Genetic clustering of subcortical brain structures
We used genomic structural equation modelling (SEM)29 to examine whether and how subcortical brain structures cluster together at a genetic level. We first tested a common factor model, which provided a poor fit to the data (CFI = 0.70, SRMR = 0.13, AIC = 828.03; Supplementary Table 19). To explore other possible factor structures underlying subcortical brain structures, we conducted genetic exploratory factor analyses (EFA) based on the genetic correlation matrix of the 9 subcortical structures (Supplementary Table 20). A two-factor model (Supplementary Table 21) and three-factor model (Supplementary Table 22) explained 43% and 53% of the total genetic variance, respectively. Follow up confirmatory factor analyses (CFA) were specified in genomic SEM (retaining standardised loadings greater than 0.25). While the two-factor model did not provide adequate fit (CFI = 0.84, SRMR = 0.09, AIC = 482.97), the three-factor model provided good fit to the data (CFI = 0.91, SRMR = 0.06, AIC = 299.33, Figure 4).
Genetic correlations with brain disorders
We estimated genetic correlations between the brain volumes investigated and 22 complex human phenotypes (Figure 3 and Supplementary Tables 14 - 15). Parkinson’s disease, attention-deficit/hyperactivity disorder (ADHD), neuroticism score, birth weight, birth head circumference, height, and insomnia showed statistically significant associations after correction for multiple testing. Parkinson’s disease showed several positive genetic correlations with intracranial and subcortical brain volumes, including those of the nucleus accumbens, brainstem, caudate nucleus, globus pallidus, putamen, thalamus, and ventral diencephalon. We observed negative genetic overlap for ICV with ADHD, insomnia, and neuroticism scores. Conversely, we identified a positive genetic correlation of birth weight, birth head circumference, and height with ICV.

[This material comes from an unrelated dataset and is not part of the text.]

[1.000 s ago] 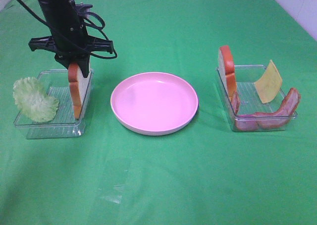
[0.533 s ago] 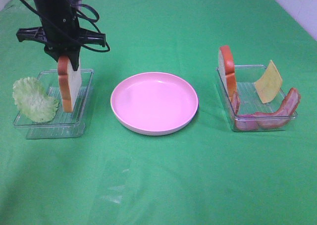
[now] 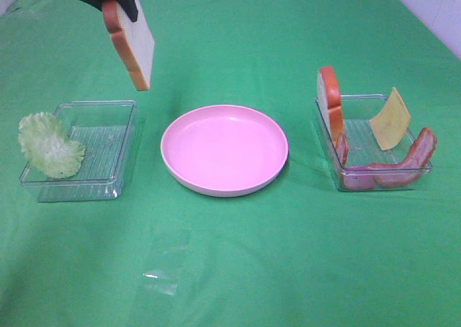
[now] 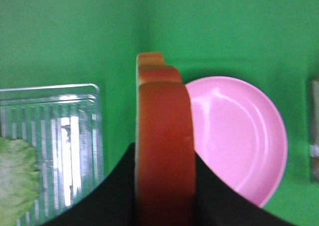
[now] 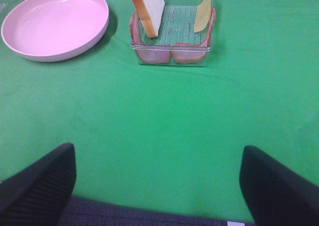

We further investigated the relationship between brain volumes and complex human phenotypes with a statistically significant genetic correlation using the pairwise-GWAS (GWAS-PW) method. With this approach, we identified 338 genomic segments with genetic variants influencing both the volume of a brain structure and a human complex phenotype (Supplementary Table 23). Genomic segments with shared genetic variants were identified for all traits that displayed a significant genetic correlation after multiple testing correction, except for the ventral diencephalon and ADHD.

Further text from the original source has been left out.